:: Task description ::
Copy exactly the stretch of data below from the line with "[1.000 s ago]" through the line with "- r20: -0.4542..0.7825", including both of those lines.

(Items from a dataset)
****

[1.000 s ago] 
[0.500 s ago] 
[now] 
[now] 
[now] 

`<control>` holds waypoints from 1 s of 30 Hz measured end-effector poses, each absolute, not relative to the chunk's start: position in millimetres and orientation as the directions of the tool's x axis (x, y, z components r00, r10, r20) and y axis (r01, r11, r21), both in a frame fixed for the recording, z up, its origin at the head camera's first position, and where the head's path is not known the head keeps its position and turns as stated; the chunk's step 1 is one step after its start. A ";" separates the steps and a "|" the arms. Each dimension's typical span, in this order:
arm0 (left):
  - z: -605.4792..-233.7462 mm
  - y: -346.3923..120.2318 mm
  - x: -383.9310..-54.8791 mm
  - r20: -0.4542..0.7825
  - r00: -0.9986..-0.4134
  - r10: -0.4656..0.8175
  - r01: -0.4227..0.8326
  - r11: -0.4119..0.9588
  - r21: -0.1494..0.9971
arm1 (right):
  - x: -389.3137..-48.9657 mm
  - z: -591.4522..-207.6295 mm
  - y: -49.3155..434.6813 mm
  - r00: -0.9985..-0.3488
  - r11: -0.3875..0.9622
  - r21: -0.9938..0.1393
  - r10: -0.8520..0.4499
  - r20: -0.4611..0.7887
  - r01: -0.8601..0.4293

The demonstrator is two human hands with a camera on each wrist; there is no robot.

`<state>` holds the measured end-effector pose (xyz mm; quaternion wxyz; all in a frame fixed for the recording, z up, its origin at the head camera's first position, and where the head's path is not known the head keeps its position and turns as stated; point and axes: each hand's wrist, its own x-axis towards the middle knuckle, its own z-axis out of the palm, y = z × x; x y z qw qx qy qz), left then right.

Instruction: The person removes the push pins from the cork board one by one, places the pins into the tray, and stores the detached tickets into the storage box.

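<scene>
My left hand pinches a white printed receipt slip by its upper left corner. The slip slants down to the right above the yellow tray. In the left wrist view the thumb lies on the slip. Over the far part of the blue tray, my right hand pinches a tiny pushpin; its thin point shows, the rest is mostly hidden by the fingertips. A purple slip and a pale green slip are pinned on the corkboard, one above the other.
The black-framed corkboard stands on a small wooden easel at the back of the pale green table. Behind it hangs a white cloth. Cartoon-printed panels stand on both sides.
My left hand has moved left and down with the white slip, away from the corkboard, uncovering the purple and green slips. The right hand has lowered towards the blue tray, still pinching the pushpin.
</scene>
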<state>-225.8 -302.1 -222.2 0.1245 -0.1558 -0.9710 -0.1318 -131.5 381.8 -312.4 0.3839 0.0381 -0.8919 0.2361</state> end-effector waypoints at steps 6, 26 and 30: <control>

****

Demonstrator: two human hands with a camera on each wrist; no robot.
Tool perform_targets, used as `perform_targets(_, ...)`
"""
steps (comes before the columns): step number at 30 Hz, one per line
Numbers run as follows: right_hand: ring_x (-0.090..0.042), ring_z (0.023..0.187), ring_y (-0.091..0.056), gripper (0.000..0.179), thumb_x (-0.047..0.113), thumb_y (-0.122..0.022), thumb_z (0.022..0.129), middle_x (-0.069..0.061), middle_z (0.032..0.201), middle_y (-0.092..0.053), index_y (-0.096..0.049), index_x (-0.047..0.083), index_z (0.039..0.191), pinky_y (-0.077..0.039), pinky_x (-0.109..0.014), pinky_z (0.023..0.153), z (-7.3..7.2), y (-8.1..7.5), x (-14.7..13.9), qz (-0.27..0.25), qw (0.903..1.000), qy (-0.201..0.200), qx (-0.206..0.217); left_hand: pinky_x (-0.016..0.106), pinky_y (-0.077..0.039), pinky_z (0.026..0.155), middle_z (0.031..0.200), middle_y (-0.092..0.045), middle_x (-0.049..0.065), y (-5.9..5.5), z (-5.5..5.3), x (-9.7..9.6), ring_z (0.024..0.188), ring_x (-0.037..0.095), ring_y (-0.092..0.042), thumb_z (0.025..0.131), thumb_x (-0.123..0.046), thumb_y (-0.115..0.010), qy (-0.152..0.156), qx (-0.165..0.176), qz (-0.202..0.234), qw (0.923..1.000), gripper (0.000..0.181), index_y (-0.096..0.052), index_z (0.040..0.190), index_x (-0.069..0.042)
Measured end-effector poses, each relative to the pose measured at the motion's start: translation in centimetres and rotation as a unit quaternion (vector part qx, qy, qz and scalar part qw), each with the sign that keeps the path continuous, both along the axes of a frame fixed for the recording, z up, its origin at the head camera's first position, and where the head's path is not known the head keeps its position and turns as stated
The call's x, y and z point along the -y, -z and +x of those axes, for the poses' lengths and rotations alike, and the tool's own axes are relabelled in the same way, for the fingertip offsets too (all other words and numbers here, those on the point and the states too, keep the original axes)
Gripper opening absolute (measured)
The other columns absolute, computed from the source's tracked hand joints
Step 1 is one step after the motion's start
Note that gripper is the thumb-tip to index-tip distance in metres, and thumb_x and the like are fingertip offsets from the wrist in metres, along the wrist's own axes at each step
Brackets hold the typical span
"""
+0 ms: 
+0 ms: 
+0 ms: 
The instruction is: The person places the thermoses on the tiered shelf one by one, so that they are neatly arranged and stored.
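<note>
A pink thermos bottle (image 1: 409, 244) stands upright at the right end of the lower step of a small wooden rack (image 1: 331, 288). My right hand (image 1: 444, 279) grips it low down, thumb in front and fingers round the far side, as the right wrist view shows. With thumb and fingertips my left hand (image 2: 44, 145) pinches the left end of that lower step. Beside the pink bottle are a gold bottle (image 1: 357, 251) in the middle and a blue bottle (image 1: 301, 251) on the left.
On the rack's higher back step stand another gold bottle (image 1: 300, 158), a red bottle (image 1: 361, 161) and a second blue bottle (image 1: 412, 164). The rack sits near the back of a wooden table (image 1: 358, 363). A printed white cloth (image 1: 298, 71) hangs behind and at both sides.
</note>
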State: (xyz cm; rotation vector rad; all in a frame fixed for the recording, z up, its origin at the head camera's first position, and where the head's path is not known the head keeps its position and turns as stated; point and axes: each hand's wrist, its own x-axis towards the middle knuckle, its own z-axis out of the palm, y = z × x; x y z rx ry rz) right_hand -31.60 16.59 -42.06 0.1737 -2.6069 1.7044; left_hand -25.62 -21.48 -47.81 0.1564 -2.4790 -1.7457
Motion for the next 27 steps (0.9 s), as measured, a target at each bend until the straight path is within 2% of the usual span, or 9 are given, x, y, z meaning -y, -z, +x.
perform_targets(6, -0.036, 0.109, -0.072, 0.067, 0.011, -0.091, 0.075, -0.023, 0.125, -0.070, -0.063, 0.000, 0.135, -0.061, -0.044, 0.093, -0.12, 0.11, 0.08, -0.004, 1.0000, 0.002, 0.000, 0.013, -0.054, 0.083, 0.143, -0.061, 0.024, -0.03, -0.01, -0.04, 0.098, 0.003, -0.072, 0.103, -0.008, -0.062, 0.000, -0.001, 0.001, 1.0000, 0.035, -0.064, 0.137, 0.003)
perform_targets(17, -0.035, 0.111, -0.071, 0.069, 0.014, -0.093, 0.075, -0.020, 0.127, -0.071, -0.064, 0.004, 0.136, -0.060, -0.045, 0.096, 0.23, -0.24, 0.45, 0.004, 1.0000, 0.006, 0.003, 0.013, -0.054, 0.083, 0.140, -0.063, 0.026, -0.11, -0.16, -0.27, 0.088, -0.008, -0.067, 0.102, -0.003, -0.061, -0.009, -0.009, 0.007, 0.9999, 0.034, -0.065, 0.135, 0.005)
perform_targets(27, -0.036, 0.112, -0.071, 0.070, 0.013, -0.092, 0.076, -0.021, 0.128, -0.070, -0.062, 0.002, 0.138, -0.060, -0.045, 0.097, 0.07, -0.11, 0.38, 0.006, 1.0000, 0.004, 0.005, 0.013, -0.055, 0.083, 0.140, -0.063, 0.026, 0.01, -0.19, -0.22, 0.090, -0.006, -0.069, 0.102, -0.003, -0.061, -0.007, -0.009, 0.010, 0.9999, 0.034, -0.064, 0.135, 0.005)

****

:: Exercise solution ::
[1.000 s ago] 
[0.500 s ago] 
[now] 
[now] 
[now] 

`<control>` holds waypoints from 1 s of 30 Hz measured end-effector poses, each absolute, not relative to the chunk's start: position in millimetres and orientation as the directions of the tool's x axis (x, y, z components r00, r10, r20) and y axis (r01, r11, r21), both in a frame fixed for the recording, z up, its origin at the head camera's first position, and where the head's path is not known the head keeps its position and turns as stated; the chunk's step 1 is one step after its start. A ";" separates the steps and a "|" the arms. Each dimension's typical span, in this order:
arm0 (left):
  - z: -605.4792..-233.7462 mm
  - y: -346.3923..120.2318 mm
  - x: -383.9310..-54.8791 mm
  - r20: -0.4542..0.7825

There is no more output for this exercise.